A aventura de narrar a crise familiar se mistura a uma tentativa de evitar a mera crônica de costumes e hábitos urbanos. Os realizadores introduzem uma dimensão um tanto macabra nessa história comum e sem glamour. Oferecem, na mesma narrativa, duas leituras dos mesmos fatos. Uma, dentro dos padrões de um realismo seco e sem graça, e a outra como uma espécie de metáfora da primeira. De certo modo, o horror oculto nas paredes da loja comercial é uma alusão ao processo que vai corroendo a vida da família. Assim, ao mesmo tempo em que assistimos a uma descrição neorrealística do marido desempregado, acompanhamos as peripécias da mulher na montagem de um pequeno mercado de bairro, onde fatos estranhos acontecem. É nesta chave de leitura que o filme ancora o seu pessimismo e sua crítica à decadência e ao desmanche da classe média em nossa sociedade.
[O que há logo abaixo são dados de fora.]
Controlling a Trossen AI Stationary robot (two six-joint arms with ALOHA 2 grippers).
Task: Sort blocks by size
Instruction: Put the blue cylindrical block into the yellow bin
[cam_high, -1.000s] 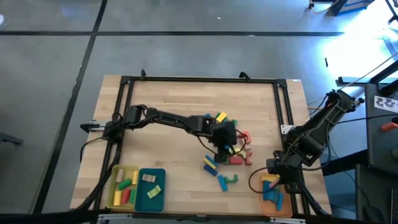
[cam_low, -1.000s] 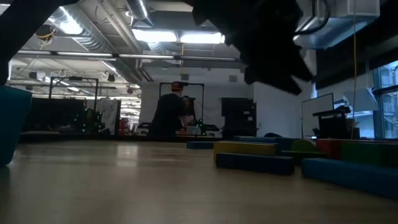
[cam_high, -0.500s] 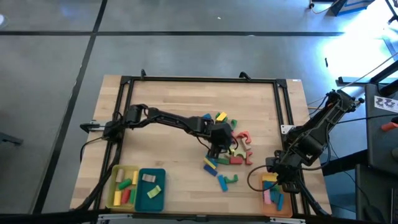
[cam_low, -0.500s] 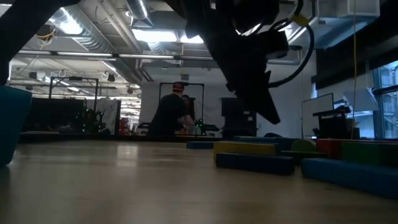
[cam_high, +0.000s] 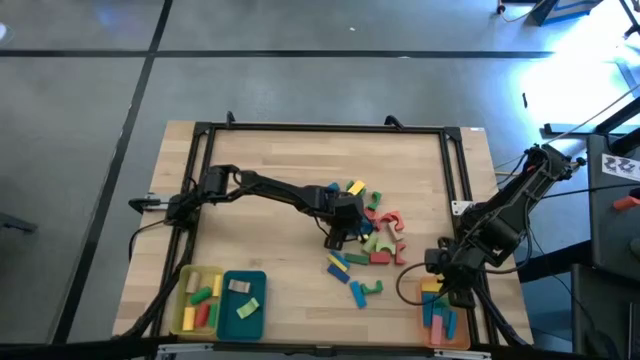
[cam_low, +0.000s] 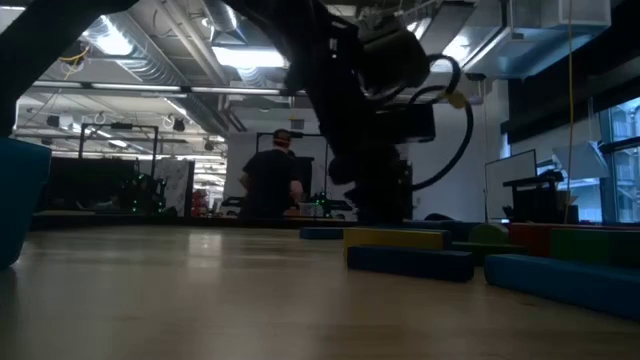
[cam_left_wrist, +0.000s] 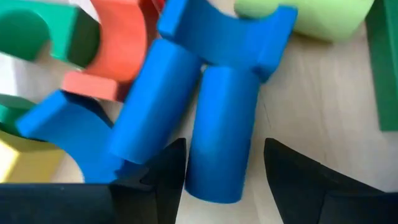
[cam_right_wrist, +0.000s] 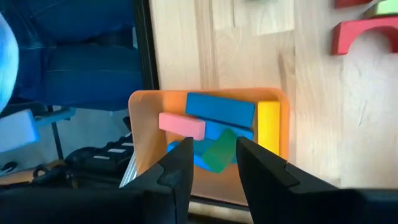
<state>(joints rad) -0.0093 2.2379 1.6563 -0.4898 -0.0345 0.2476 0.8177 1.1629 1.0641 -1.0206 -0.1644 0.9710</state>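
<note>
Two spread fingers of the left gripper (cam_left_wrist: 221, 171) straddle the near end of a short blue cylindrical block (cam_left_wrist: 219, 134) in the table-centre pile, its long axis running away between them; right gripper (cam_right_wrist: 211, 165), open, hovers over the orange tray (cam_right_wrist: 144, 134).

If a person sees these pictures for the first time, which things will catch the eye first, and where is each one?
First comes the scattered pile of small coloured wooden blocks at the middle-right of the light wooden table, with the left gripper lowered at its edge, jaws open around a blue cylinder block. Next, the orange rectangular tray at the table's near right corner, holding blue, pink, yellow and green blocks, with the right gripper above it, open.
</note>
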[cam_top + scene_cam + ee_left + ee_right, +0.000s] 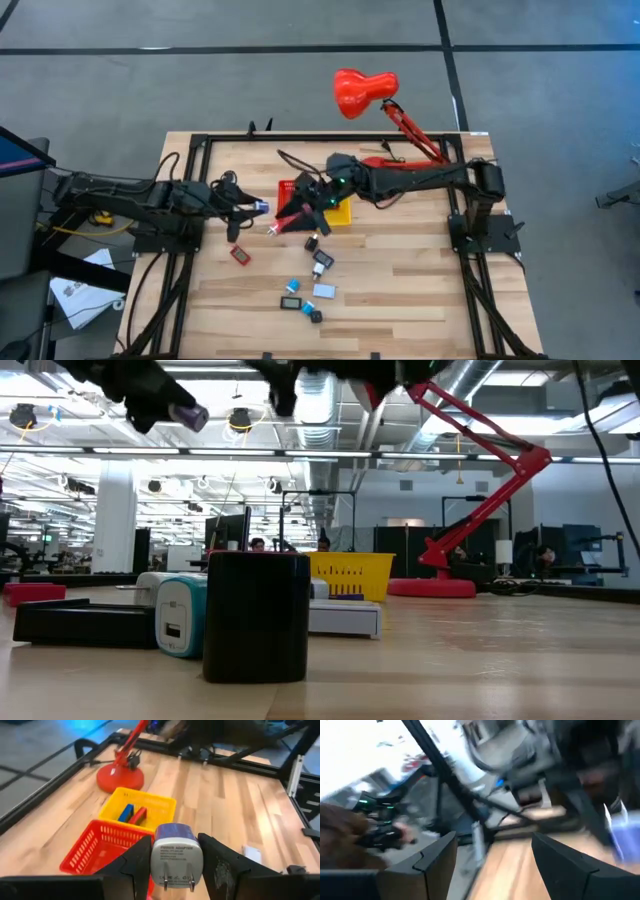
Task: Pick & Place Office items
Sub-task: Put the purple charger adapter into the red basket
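Above the left table half: left gripper (176, 865) clamps a power adapter (175, 857), just short of the red bin (97, 851).
Right gripper (492, 855): fingers spread, holding nothing, over the yellow bin (340, 213).

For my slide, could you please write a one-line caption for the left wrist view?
Left gripper holding a power adapter above the table, with the red bin and the yellow bin ahead.

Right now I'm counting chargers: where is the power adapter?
The power adapter is clamped in the left gripper, held above the table's left side, just short of the red bin.
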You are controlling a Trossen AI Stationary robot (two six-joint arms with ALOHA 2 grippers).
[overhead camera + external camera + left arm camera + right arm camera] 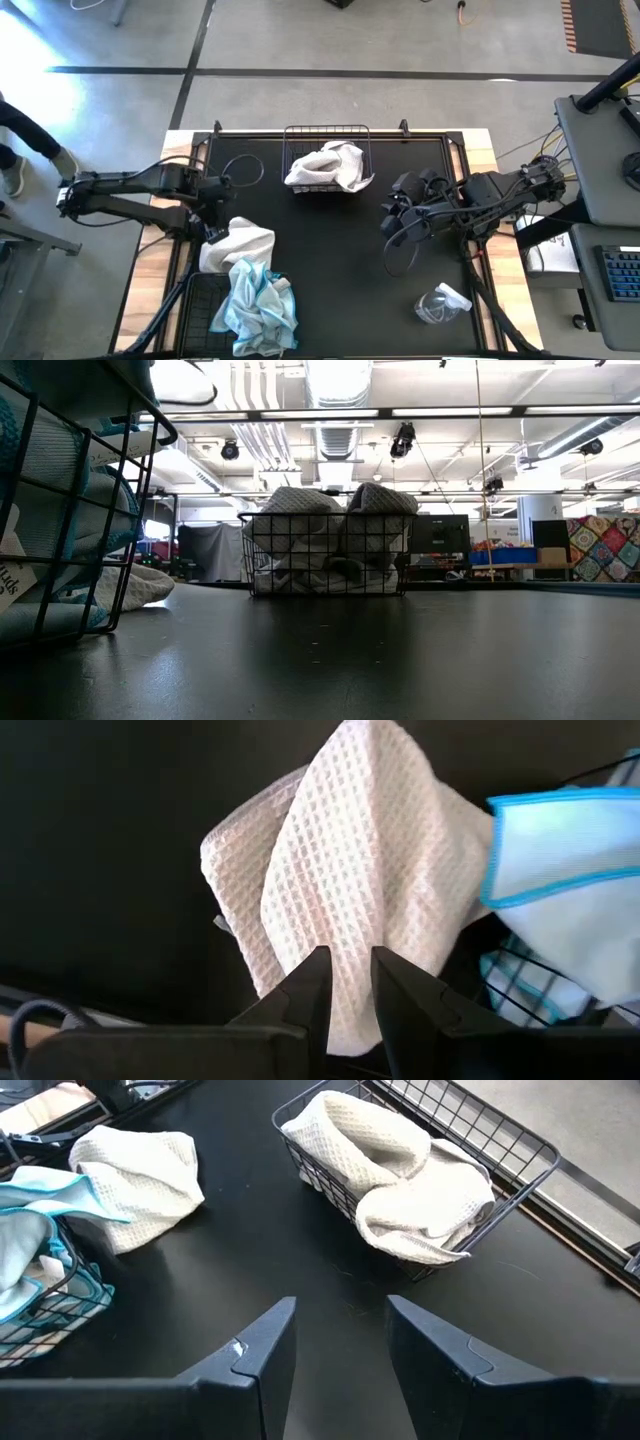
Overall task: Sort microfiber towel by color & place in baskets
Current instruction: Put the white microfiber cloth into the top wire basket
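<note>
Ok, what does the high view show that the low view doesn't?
Only the high view: both arms, the left gripper open above the loose white towel, the right gripper open over the black mat, and a clear plastic wrapper. Only the low view: the room's ceiling lights behind the table. Both: the far basket of white towels and the near basket holding blue towels.

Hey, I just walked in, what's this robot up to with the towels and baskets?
It is sorting towels by color. White ones fill the far basket and blue ones the near basket. One white towel is left on the mat beside the near basket. The left end effector is at it, fingers slightly apart with cloth between them. The right end effector waits open over the mat.
</note>
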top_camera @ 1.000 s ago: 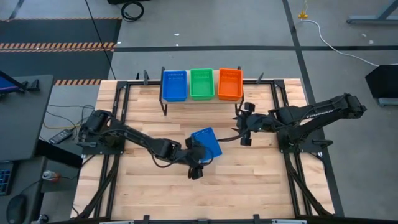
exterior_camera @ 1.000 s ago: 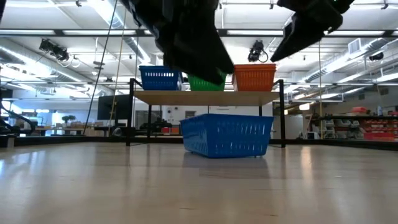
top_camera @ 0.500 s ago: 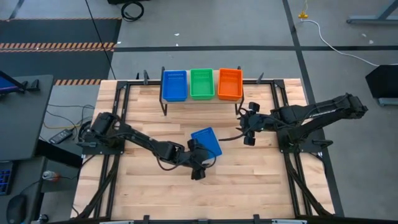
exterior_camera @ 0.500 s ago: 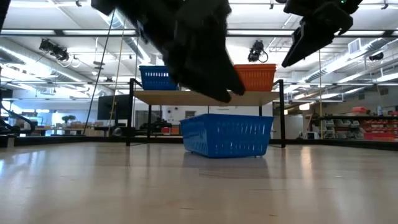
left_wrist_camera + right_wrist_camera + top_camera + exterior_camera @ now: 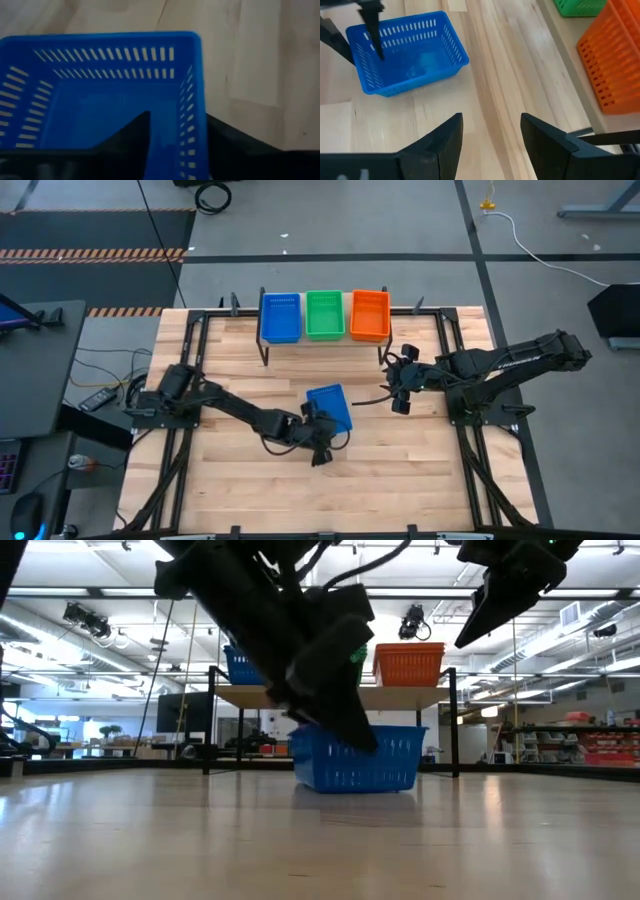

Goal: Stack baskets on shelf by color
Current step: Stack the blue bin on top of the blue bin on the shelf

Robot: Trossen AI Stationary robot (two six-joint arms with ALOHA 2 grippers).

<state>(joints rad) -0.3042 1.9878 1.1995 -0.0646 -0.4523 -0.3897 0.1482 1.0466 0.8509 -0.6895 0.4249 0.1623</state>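
- Left end effector [image 5: 325, 436] sits low over the table [image 5: 400, 480], fingers spread astride one wall of the loose blue basket [image 5: 330, 406], one finger inside, one outside.
- Shelf [image 5: 325, 340] at the table's far edge carries blue [image 5: 280, 317], green [image 5: 324, 314] and orange [image 5: 369, 314] baskets in a row.
- Right end effector [image 5: 388, 387] hovers beside the shelf's right end, fingers spread, holding nothing.

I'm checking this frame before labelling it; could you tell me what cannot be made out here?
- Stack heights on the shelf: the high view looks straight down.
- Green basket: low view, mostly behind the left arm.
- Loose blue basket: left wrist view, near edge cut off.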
Trata-se de um achatamento progressivo que se realiza através de cortes das conquistas de um bem-estar cada vez mais distante. Emblemático é o Natal sem luz por falta de pagamento. O que se vê é mesmo a tentativa de salvar as aparências de uma situação em ruínas. Nesse contexto, os valores do passado ainda resistem, mas mostram, cada vez mais, a sua inconsistência. Há uma evidente perda que se reflete no modo como os afetos se apagam ou diminuem de intensidade. Todas as formas de adaptação às novas maneiras de recrutamento para as empresas são olhadas, no filme, como agressão e desrespeito ao candidato a um lugar no mercado de trabalho. Dinâmicas se mostram desumanizadas e são apresentadas apenas para uma competição selvagem. Aliás, a última imagem do filme só confirma essa selva em que estamos.

Marco e Juliana realizaram um filme cheio de ironias sutis, a começar pelo título, Trabalhar cansa. Mas, acima de tudo, traçam um forte retrato da vida atual em que as perdas não são apenas materiais, mas também de valores que estão deixando o ser humano à deriva. Embora irregular na sua realização, com alguns lapsos narrativos de que nem as metáforas dão conta, o filme nos leva a indagações oportunas e consistentes.

 

* Miguel Pereira é Professor da PUC-Rio e crítico de cinema.